• Cavitation-Induced Instabilities
• Cavitation
• Turbopump
• Inducer
• Forced Whirl
• Rotordynamics

Turbopumps is a key component of the feeding system for high thrust, liquid rocket engines such as those used in launch vehicles. This component is used mainly because of its capability of generating the large pressure rise requested for feeding the combustion chamber with propellants and because of its high power density capable of meeting the stringent requirements of high performance and low weight. However, turbopumps are prone to develop flow instabilities caused by cavitation which may lead to catastrophic failure of the space vehicle. Axial inducers are the component of a turbopump that operates under cavitating conditions and thus are more subjected to develop cavitation-induced instabilities. Detailed investigation on these instabilities relies inevitably on experimental approaches due to the complexity of the phenomena involved. New experimental methods borrowed from research activity on aeroengine compressors begin to be implemented on cavitating inducers to investigate instabilities with a different point of view.
The present thesis aims at designing a forced response test which utilizes an imposed whirl motion of the inducer shaft, with variable rotating speed, as a way of exciting azimuthally the flow and perform the identification of cavitation-induced rotating instabilities. The design is carried out for the Cavitating Pump Rotordynamic Test Facility based in Sitael for the experimental campaign on a mixed-flow inducer designed at the Massachusetts Institute of Technology. Based on test requirements, a first preliminary design of the test section and sensor arrangement is set up. It is found out that, with the present configuration of the test rig is not possible to match the required cavitation number. Conceptual study and design of a system which provides the right pressure at inducer inlet is therefore carried out. Detection of instabilities will be performed with azimuthal arrays of velocity and pressure sensors placed upstream and downstream of inducer. Fiber film probes are used to measure the velocity field. Estimation of the occurrence of cavitation on these sensors is carried out showing a fully wet flow up to inducer breakdown. Due to large deformation of inducer shaft, different versions of the designed setup are proposed and then subjected to trade-off study. After that, two design configurations are identified for the first implementation of the forced whirl experiment concept. The first one is denoted as the simplest application of the idea of forced experiment, called configuration A, allowing characterization on cavitation instabilities in terms of frequency spectrum and spatial mode. Configuration B extends the capability of investigating cavitation phenomena also from the standpoint of rotordynamics by measuring forces in two-phase and fully-wet flow conditions.
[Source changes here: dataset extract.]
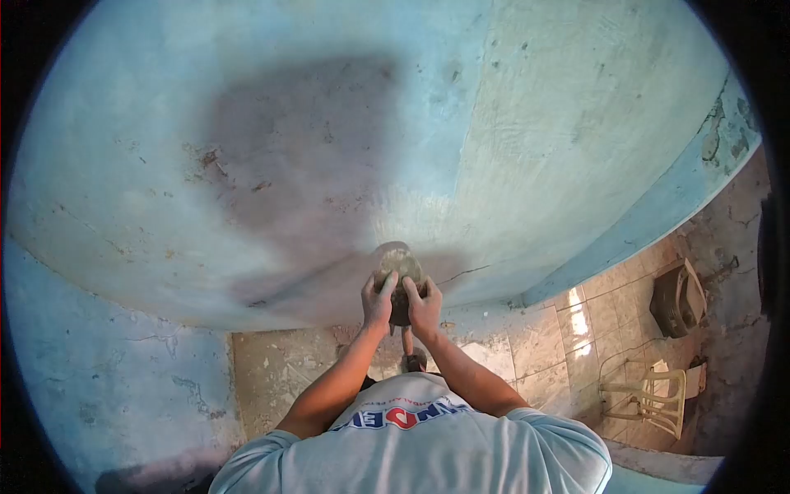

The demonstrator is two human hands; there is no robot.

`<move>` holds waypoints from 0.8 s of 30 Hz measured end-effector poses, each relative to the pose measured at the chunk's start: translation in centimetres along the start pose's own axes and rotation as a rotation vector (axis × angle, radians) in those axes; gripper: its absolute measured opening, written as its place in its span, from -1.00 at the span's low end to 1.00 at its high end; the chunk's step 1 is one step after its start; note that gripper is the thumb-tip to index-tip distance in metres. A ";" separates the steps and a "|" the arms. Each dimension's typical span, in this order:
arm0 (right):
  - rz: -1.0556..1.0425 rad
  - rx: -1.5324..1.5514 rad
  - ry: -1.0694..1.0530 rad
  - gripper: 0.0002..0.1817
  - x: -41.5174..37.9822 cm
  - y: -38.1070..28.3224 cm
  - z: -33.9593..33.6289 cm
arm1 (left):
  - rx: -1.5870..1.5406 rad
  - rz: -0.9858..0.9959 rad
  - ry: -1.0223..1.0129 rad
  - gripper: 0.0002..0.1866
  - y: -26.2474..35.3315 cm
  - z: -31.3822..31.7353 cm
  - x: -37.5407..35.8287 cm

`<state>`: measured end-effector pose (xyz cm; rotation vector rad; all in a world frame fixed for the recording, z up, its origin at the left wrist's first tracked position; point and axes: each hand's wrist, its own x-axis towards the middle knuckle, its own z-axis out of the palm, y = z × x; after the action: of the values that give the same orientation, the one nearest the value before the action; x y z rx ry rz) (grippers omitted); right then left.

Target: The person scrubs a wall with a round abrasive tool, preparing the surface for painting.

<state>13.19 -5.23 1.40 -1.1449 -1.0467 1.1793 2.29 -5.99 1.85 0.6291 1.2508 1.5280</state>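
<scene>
Both my hands grip a dusty, grey-green rounded block in front of the wall. My left hand is closed round its left side, and my right hand closes on the right side. The two thumbs lie on the face toward me, pointing up; most of the other fingers are hidden behind it. The block's top end overlaps the pale blue wall, where whitish scuff marks show just above. A dark shadow falls on the wall up and to the left.
Chipped, cracked patches mark the wall. A tiled floor lies below. Toward the right are a pale plastic chair, apparently tipped over, and a dark boxy object. Another blue wall meets the first at left.
</scene>
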 end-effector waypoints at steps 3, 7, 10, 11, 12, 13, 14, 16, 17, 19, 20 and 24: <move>0.074 -0.004 -0.006 -0.74 -1.8 0.2 -0.5 | 0.016 -0.084 -0.006 -0.74 -0.7 -1.0 -1.8; -0.001 0.098 0.039 -0.77 2.3 -3.2 2.1 | 0.061 0.025 -0.012 -0.74 3.0 1.4 1.1; -0.028 0.113 -0.038 -0.76 3.4 -4.3 2.0 | 0.023 0.099 0.041 -0.72 3.9 2.1 1.5; -0.032 0.065 -0.037 -0.76 2.9 -3.9 1.5 | 0.027 0.105 0.038 -0.69 3.0 1.9 1.0; -0.039 0.023 -0.035 -0.76 2.3 -3.1 1.2 | 0.034 0.116 0.033 -0.66 2.3 1.5 0.5; -0.052 -0.014 -0.033 -0.76 2.0 -2.1 1.1 | 0.043 0.134 0.025 -0.63 1.5 0.9 0.6; 0.046 0.033 -0.024 -0.75 1.6 -0.3 0.4 | 0.118 0.131 -0.024 -0.62 0.1 0.1 0.8; 0.022 0.045 -0.033 -0.74 1.5 1.0 0.3 | 0.045 0.079 0.047 -0.67 -0.3 0.7 0.1; 0.004 0.055 -0.036 -0.73 1.9 1.5 0.4 | 0.009 0.058 0.078 -0.69 -0.3 1.1 0.4; -0.164 0.016 -0.027 -0.73 4.7 -3.0 2.1 | 0.048 0.208 0.066 -0.69 2.3 2.2 2.6; -0.235 -0.007 -0.022 -0.73 5.4 -5.8 2.8 | 0.053 0.264 0.036 -0.70 5.5 3.1 3.3; -0.166 -0.037 -0.076 -0.67 5.6 -11.1 3.2 | -0.015 0.278 0.021 -0.72 9.7 4.7 2.9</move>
<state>12.05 0.41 12.87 -1.0266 -1.2025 1.0828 1.72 -0.94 11.78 0.8052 1.2041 1.7737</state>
The rotordynamic analysis of the two configurations is carried out to assess nominal operation of the experiment throughout the range of whirl frequencies. The rotor systems are modeled with Direct Stiffness Method and the inclusion of a dynamic model of the dynamometer is carried out. Solutions of the natural whirl frequencies and mode shapes are found to be strongly dependent on bearing stiffness. Parametric study is done to assess subcritical operation of the rotor for both A and B configurations even in presence of parametrically assigned value of bearing stiffness. The models of the rotor system is used also to analytically model the imposed whirl motion needed for successive activities in the dynamic modeling framework of the inducer. The imposed motion is described with use of static constraint modes. The model is then used to preliminary estimate the rotor responses to the various loads and to verify that the inducer displacement stays within the radial tip clearance.